We tested our prediction that the intervention would affect students’ performance through greater self-reflection on their learning and more effective resource use behaviors, in that order. Aggregating across all available data in our two studies, we first ran regression analyses to test for the predicted relationships among our variables. Students who had been randomly assigned to the treatment reported practicing significantly more self-reflection on their learning in class (b = 0.21 [0.03, 0.38], se = 0.09, t(163) = 2.38, p = 0.019 ). the more students thought strategically about how to effectively approach their learning, the more useful they found the resources they had used for studying (b = 0.22 [0.06, 0.37], se = 0.08, t(120) = 2.80, p = 0.0059 ). and this predicted how well they performed in the class (b = 2.12 [-0.18, 4.42], se = 1.17, t(223) = 1.82, p = 0.071 ). There was no direct effect of condition on students’ resource use behaviors (p = 0.261). There was also no significant difference in the number of resources that students used for learning—if anything, students in the treatment condition used fewer learning resources on average in the class, than students in the control condition (MT = 11.91 vs. MC = 13.03, Mdiff = 1.12 [-0.19, 2.42], d = 0.22, t(223) = 1.69, p = 0.093). This result suggests that the intervention made students use their resources more effectively rather than just getting them to use more resources.

(Serial Mediation in Mplus)

Exam-Focused Resource Selection and Follow-Through in the Treatment Condition

For students in the treatment condition, we could test the performance benefits of using resources that they had strategically selected and planned ahead of time versus those that they had not selected in advance but ended up using. We could also examine the degree to which following through with the strategic plans they had made affected their performance on each exam. We aggregated across all exams in both studies and used mixed effects models with exam number, individual student, and cohort included as random effects.

Importance of strategic forethought in resource use.

We tested the contribution of strategic forethought to students’ grades by comparing how well treatment group students’ exam performance was explained by the number of resources that they had strategically selected and used versus the number of resources they had not selected a priori but ended up using. Both of these variables were added as fixed effects predictors in our mixed effects model. Only the number of resources that students had strategically selected in advance and used positively related to their exam performance (b = 0.77 [0.33, 1.21], se = 0.22, t(241) = 3.48, p = 6e-04); the number of resources that they used but had not selected in the intervention ahead of time did not significantly predict their exam performance (p = 0.382).

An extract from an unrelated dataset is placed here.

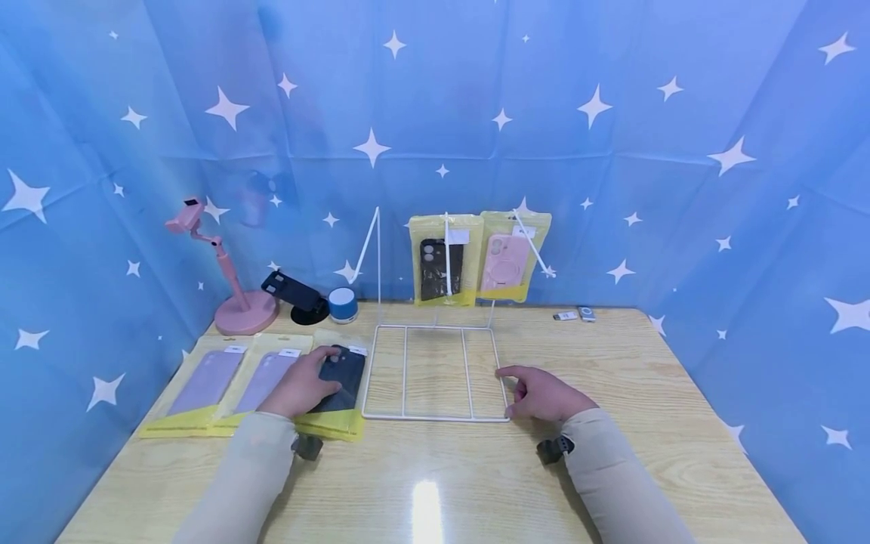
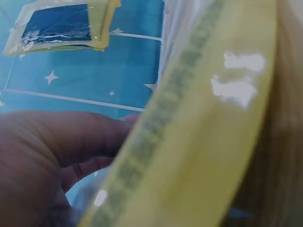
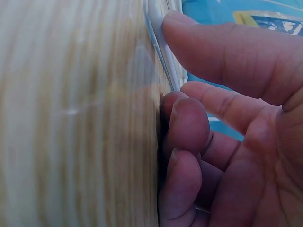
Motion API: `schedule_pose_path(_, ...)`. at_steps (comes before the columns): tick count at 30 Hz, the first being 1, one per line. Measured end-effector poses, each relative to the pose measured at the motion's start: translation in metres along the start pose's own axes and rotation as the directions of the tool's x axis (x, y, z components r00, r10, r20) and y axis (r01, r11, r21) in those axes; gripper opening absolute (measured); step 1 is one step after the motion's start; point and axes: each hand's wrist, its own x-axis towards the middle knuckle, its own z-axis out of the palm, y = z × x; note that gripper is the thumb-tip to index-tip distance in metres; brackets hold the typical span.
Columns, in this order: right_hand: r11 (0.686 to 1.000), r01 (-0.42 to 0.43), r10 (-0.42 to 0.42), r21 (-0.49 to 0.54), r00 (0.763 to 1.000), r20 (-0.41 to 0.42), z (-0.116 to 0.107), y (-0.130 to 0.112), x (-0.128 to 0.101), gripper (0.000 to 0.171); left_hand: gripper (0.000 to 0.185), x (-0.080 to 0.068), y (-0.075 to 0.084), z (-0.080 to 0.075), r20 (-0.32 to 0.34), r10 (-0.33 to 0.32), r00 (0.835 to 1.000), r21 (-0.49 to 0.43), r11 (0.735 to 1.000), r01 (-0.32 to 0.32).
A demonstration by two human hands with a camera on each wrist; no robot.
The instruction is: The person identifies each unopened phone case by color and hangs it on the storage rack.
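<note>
My left hand [image 1: 302, 384] grips a clear bag with a yellow bottom strip [image 2: 203, 142] that holds a black phone case [image 1: 347, 370], at the right end of a row of bagged cases. Part of the bag is hidden behind the hand. On the other side, my right hand [image 1: 546, 394] has its thumb and index fingertip at the right side of a white wire display rack [image 1: 435, 416]. Its other fingers [image 3: 182, 184] curl against the table in the right wrist view. From the rack's hooks hang a bagged black case [image 1: 432, 272] and a bagged pink case [image 1: 499, 264].
Two bagged purple cases [image 1: 207, 378] lie at the left. Behind them stand a pink phone stand [image 1: 246, 311], a black phone holder [image 1: 295, 293] and a blue speaker [image 1: 343, 306]. Two small items [image 1: 586, 313] lie at the back right. A blue star curtain [image 1: 442, 98] surrounds the table.
</note>
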Motion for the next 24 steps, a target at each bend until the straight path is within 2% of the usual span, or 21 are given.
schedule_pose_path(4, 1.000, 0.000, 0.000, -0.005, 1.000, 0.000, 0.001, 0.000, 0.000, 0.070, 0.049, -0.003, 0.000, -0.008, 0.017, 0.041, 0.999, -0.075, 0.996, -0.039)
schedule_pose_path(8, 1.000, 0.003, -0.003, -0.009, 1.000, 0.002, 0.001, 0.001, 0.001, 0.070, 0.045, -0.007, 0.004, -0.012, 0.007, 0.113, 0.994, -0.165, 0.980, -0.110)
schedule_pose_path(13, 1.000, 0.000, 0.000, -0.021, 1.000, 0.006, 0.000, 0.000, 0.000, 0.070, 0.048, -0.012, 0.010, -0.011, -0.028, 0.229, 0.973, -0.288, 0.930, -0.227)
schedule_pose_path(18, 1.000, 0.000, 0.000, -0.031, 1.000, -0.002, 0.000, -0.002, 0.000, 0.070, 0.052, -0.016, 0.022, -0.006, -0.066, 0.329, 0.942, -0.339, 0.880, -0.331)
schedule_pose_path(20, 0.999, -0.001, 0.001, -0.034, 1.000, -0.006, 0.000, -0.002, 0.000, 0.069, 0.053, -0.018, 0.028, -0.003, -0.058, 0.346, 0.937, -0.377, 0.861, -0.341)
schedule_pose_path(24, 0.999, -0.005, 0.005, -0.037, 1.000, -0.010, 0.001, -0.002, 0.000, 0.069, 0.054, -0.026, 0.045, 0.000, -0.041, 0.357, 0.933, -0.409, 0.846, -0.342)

Follow-through with plans.

To test how much acting on one’s strategically selected resources contributed to students’ performance, beyond the mere motion of selecting and planning, we matched the resources that every student had chosen before their exams to their post-exam resource use responses. We ran a mixed effects model predicting students’ exam performance with two fixed effects predictors: the number of resources that treatment group students had planned and used, and the number of resources that they had planned but not used. Results showed that actually using the resources selected was crucial to performance. Out of students’ strategically planned resources, only those that they had actually utilized contributed positively to their exam grades (b = 0.75 [0.31, 1.19], se = 0.22, t(230) = 3.38, p = 0.00084). In the same model, the number of resources that students had planned but not used were unrelated to their exam performance (p = 0.946). Therefore, strategically selecting and planning out what resources will be useful does not automatically boost students’ grades—it also requires putting these strategic plans to practice.

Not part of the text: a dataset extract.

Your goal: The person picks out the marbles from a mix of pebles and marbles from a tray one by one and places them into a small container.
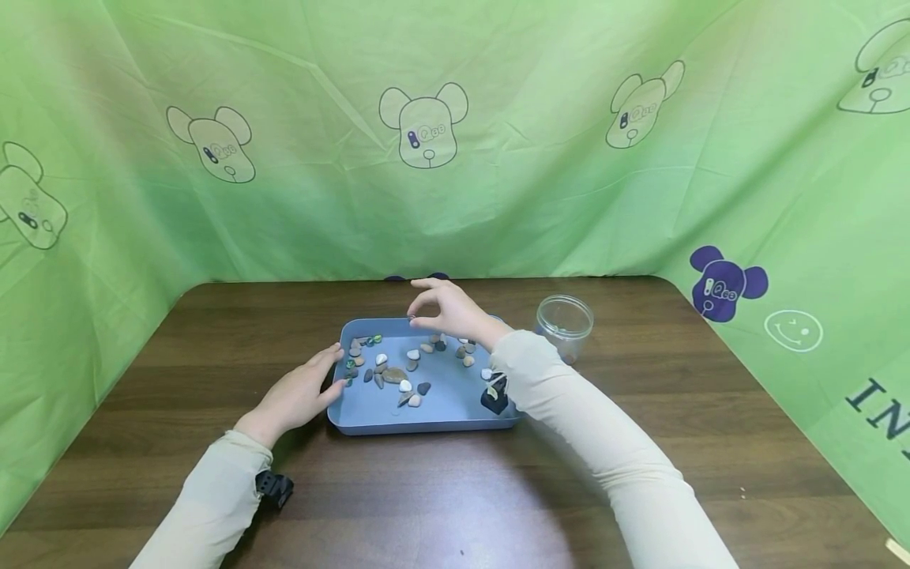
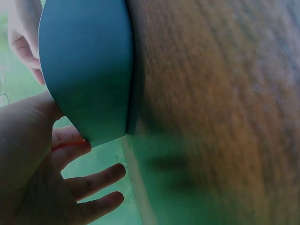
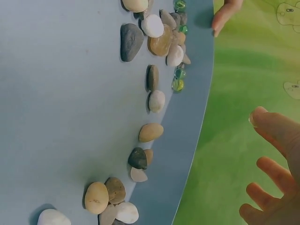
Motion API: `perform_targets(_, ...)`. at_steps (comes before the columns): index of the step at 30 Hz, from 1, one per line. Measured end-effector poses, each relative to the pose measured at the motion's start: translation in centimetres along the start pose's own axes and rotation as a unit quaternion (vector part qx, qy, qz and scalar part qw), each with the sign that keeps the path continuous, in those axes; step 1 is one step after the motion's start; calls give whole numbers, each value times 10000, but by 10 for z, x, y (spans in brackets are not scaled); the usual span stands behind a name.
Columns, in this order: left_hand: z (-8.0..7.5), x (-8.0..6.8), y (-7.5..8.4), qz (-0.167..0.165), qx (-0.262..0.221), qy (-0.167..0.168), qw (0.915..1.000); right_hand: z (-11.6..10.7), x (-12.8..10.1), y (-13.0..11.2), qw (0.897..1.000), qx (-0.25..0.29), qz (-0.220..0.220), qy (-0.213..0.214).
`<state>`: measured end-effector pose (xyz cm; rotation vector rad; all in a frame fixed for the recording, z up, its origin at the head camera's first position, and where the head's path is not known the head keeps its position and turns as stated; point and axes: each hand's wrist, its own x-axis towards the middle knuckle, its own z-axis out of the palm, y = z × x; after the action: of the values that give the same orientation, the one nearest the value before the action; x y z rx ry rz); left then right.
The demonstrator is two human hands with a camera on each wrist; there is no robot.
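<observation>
Two hands work at a blue tray [image 1: 370,419] of pebbles [image 1: 394,374] mid-bench: the left hand [image 1: 302,395], fingers straight, touches its left rim; the right hand [image 1: 444,310] hovers over the far edge, fingertips pinched, contents unclear. Right stands a clear jar [image 1: 565,324].

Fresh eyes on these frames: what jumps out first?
The blue tray at table centre, scattered with pebbles and a few green glass marbles. The right hand hovers over the tray's far edge with thumb and forefinger pinched together; whether they hold anything is too small to tell. The left hand rests against the tray's left rim, and a clear jar stands to the tray's right.
</observation>
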<state>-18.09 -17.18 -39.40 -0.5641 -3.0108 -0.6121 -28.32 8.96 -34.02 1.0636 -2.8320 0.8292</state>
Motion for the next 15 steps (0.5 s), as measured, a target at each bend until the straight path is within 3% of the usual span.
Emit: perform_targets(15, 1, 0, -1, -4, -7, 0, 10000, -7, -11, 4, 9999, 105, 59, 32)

To summarize, the resources that students had strategically selected through our intervention exercise were especially predictive of performance, relative to those which they used but without such forethought. Furthermore, carrying out one’s plans was key to translating this psychology into performance benefits—a result consistent with a long tradition of research about the importance of implementing one’s intentions (Gollwitzer, 1999).

Additional Emotional and Motivational Benefits

We examined additional potential consequences of the intervention, including its effects on students’ pre-exam negative affect and perceived control over their performance, how much pre-exam planning they did, and how well they followed through with their plans. We aggregated across all exams in both studies and used mixed effects models to test for differences on each of these variables by condition, including exam number, individual student, and cohort as random effects. Relative to control condition, students in the treatment condition experienced significantly lower negative affect towards their upcoming exams (b = -0.43, [-0.73, -0.14], se = 0.15, t(353) = 2.88, p = 0.0043) and perceived greater control over their own learning in the class (b = 0.16, [-0.01, 0.33], se = 0.09, t(347) = 1.86, p = 0.064) . Neither students’ subjective degree of prior planning (p = 0.492) nor how much they felt that they had followed-through with their plans (p = 0.381) differed between conditions.

Intervention Components

To understand which elements of the intervention predicted students’ class performance, we coded and analyzed students’ open-ended responses to why each resource they had chosen would be useful to them (“why useful” responses) and the descriptions of their exam preparation plans (planning). Examples of students’ open-ended responses are provided in the SOM Appendix C.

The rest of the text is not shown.